GIVEN RECORDS:
>>>

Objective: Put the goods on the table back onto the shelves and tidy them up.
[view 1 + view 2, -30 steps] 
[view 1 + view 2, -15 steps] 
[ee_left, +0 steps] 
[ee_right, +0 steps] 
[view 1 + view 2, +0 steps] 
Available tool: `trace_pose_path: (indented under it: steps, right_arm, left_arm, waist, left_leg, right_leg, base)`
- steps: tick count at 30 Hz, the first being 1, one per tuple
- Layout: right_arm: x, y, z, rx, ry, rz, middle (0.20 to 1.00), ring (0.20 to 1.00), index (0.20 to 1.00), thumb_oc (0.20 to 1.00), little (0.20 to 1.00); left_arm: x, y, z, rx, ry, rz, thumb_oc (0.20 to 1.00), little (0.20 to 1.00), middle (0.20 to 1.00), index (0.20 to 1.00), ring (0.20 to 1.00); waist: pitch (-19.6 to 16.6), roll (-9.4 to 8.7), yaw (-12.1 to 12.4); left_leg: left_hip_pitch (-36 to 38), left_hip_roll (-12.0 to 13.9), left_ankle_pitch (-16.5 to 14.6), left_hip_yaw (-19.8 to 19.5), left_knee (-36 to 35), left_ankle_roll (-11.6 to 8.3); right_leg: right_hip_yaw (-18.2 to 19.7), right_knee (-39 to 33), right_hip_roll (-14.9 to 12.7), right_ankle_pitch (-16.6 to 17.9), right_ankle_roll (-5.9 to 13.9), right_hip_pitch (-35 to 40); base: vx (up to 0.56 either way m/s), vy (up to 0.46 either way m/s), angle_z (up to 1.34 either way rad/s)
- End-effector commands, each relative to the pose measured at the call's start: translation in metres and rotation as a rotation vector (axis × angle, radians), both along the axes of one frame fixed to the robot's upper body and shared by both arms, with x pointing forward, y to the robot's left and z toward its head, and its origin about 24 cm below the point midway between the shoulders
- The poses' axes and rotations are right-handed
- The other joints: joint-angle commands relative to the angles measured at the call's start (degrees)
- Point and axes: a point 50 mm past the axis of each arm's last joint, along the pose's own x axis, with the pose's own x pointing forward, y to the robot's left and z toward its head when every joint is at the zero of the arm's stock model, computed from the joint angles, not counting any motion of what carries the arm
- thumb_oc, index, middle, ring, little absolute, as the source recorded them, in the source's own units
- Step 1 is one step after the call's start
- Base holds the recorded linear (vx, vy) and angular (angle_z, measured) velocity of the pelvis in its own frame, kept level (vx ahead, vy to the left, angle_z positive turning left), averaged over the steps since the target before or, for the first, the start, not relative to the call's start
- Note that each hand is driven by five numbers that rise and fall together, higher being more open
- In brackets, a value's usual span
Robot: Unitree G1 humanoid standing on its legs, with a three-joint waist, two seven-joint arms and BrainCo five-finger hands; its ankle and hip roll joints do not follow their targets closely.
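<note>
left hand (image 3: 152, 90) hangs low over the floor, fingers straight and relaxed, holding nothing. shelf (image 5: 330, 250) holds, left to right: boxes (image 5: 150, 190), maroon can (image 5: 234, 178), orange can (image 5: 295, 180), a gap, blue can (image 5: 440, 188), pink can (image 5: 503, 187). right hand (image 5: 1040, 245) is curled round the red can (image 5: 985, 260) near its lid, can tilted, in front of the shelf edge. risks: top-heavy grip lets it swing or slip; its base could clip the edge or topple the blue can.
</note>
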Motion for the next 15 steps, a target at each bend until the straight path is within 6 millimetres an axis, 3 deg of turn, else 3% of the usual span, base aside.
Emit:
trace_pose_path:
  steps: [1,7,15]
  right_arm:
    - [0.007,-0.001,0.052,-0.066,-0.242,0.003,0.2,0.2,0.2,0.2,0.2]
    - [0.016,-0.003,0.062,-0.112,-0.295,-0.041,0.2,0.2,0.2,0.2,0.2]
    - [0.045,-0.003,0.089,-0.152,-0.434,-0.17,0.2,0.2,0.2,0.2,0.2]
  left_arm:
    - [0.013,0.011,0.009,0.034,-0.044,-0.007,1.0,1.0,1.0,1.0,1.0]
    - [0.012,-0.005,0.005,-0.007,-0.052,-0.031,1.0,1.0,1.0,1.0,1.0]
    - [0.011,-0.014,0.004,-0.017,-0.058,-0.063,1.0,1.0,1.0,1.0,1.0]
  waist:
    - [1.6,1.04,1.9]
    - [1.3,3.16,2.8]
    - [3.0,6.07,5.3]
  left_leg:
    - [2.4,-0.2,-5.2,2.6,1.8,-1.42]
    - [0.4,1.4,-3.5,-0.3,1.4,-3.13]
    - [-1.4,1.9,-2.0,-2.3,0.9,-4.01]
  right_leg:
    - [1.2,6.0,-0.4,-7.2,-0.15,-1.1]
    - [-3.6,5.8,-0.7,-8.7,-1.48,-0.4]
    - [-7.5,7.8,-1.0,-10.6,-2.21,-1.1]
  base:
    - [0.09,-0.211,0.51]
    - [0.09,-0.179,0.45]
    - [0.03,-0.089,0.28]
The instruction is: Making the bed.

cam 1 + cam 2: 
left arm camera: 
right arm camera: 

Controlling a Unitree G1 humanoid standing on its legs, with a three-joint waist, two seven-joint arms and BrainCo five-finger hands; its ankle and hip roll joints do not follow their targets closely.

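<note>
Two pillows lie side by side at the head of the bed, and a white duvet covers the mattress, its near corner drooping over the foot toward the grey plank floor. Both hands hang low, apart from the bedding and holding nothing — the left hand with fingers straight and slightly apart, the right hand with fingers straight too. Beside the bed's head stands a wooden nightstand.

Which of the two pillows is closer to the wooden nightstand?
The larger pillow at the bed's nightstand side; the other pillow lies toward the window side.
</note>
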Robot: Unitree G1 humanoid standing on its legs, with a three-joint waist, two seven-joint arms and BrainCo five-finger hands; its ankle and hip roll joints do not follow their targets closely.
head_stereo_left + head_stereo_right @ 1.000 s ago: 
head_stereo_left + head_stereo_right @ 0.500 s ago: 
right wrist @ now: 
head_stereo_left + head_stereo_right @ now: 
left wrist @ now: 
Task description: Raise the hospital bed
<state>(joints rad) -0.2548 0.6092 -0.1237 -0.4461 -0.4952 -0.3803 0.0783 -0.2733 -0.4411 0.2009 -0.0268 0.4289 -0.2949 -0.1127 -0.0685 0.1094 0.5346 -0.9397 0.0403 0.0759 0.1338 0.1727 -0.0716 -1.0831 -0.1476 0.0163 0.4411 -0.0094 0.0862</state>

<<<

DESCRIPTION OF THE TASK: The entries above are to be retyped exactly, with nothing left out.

EXERCISE ANSWER:
Objective: Put the goods on the table back onto the shelves and tidy them up.
[view 1 + view 2, -30 steps] 
[view 1 + view 2, -15 steps] 
[ee_left, +0 steps] 
[ee_right, +0 steps] 
[view 1 + view 2, +0 steps] 
Available tool: `trace_pose_path: (indented under it: steps, right_arm, left_arm, waist, left_leg, right_leg, base)`
- steps: tick count at 30 Hz, the first being 1, one per tuple
- Layout: right_arm: x, y, z, rx, ry, rz, middle (0.20 to 1.00), ring (0.20 to 1.00), index (0.20 to 1.00), thumb_oc (0.20 to 1.00), little (0.20 to 1.00); left_arm: x, y, z, rx, ry, rz, thumb_oc (0.20 to 1.00), little (0.20 to 1.00), middle (0.20 to 1.00), index (0.20 to 1.00), ring (0.20 to 1.00); waist: pitch (-19.6 to 16.6), roll (-9.4 to 8.7), yaw (-12.1 to 12.4); left_leg: left_hip_pitch (-36 to 38), left_hip_roll (-12.0 to 13.9), left_ankle_pitch (-16.5 to 14.6), left_hip_yaw (-19.8 to 19.5), left_knee (-36 to 35), left_ankle_roll (-11.6 to 8.3); right_leg: right_hip_yaw (-18.2 to 19.7), right_knee (-39 to 33), right_hip_roll (-14.9 to 12.7), right_ankle_pitch (-16.6 to 17.9), right_ankle_roll (-5.9 to 13.9), right_hip_pitch (-35 to 40); base: vx (up to 0.56 either way m/s), vy (up to 0.46 either way m/s), angle_z (up to 1.34 either way rad/s)
- End-effector commands, each relative to the pose measured at the call's start: translation in metres and rotation as a rotation vector (axis × angle, radians), both along the axes of one frame fixed to the robot's upper body and shared by both arms, with x pointing forward, y to the robot's left and z toward its head, and its origin about 24 cm below the point midway between the shoulders
- The poses' axes and rotations are right-handed
- The other joints: joint-angle commands relative to the angles measured at the call's start (degrees)
- Point and axes: a point 50 mm past the axis of each arm's last joint, along the pose's own x axis, with the pose's own x pointing forward, y to the robot's left and z toward its head when every joint is at the zero of the arm's stock model, computed from the joint angles, not counting any motion of what carries the arm
- thumb_oc, index, middle, ring, little absolute, as the source recorded them, in the source's own units
- Step 1 is one step after the call's start
- Base holds the recorded linear (vx, vy) and angular (angle_z, measured) velocity of the pelvis in its own frame, kept level (vx ahead, vy to the left, angle_z positive turning left), averaged over the steps since the target before or, for the first, the start, not relative to the call's start
- Note that each hand is driven by five numbers that rise and fall together, higher being more open
- In brackets, a value's usual span
Robot: Unitree G1 humanoid standing on its legs, with a three-joint waist, two seven-joint arms and BrainCo five-finger hands; its ankle and hip roll joints do not follow their targets closely.
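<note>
left hand (image 3: 152, 90) hangs low over the floor, fingers straight and relaxed, holding nothing. shelf (image 5: 330, 250) holds, left to right: boxes (image 5: 150, 190), maroon can (image 5: 234, 178), orange can (image 5: 295, 180), a gap, blue can (image 5: 440, 188), pink can (image 5: 503, 187). right hand (image 5: 1040, 245) is curled round the red can (image 5: 985, 260) near its lid, can tilted, in front of the shelf edge. risks: top-heavy grip lets it swing or slip; its base could clip the edge or topple the blue can.
</note>
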Motion for the next 15 steps, a target at each bend until the straight path is within 6 millimetres an axis, 3 deg of turn, else 3% of the usual span, base aside.
Emit:
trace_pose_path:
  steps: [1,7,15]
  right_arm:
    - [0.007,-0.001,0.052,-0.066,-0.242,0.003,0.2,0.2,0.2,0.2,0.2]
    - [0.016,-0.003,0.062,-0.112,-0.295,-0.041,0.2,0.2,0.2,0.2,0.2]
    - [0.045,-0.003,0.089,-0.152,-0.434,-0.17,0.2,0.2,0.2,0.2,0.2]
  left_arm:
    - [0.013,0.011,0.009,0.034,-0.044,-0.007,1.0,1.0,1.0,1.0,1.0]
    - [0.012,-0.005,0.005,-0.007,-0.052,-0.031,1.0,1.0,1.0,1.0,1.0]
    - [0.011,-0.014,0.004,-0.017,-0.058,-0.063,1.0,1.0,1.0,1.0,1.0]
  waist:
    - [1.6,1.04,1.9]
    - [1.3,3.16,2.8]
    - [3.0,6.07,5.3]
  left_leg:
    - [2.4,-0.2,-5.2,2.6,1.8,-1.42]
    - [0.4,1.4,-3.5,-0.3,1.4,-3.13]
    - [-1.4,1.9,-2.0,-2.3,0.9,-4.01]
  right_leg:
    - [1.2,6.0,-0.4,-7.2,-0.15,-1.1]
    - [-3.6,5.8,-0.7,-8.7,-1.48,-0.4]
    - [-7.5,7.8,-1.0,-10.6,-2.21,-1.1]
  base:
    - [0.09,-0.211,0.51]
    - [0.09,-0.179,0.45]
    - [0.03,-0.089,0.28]
The instruction is: Making the bed.

cam 1 + cam 2: 
left arm camera: 
right arm camera: 

Controlling a Unitree G1 humanoid standing on its legs, with a three-joint waist, two seven-joint arms and BrainCo five-finger hands; its ankle and hip roll joints do not follow their targets closely.

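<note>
Two pillows lie side by side at the head of the bed, and a white duvet covers the mattress, its near corner drooping over the foot toward the grey plank floor. Both hands hang low, apart from the bedding and holding nothing — the left hand with fingers straight and slightly apart, the right hand with fingers straight too. Beside the bed's head stands a wooden nightstand.

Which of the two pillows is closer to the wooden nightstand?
The larger pillow at the bed's nightstand side; the other pillow lies toward the window side.
</note>
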Robot: Unitree G1 humanoid standing on its legs, with a three-joint waist, two seven-joint arms and BrainCo five-finger hands; its ankle and hip roll joints do not follow their targets closely.
head_stereo_left + head_stereo_right @ 1.000 s ago: 
head_stereo_left + head_stereo_right @ 0.500 s ago: 
right wrist @ now: 
head_stereo_left + head_stereo_right @ now: 
left wrist @ now: 
Task description: Raise the hospital bed
<state>(joints rad) -0.2548 0.6092 -0.1237 -0.4461 -0.4952 -0.3803 0.0783 -0.2733 -0.4411 0.2009 -0.0268 0.4289 -0.2949 -0.1127 -0.0685 0.1094 0.5346 -0.9397 0.0403 0.0759 0.1338 0.1727 -0.0716 -1.0831 -0.1476 0.0163 0.4411 -0.0094 0.0862</state>

The requested output has been produced.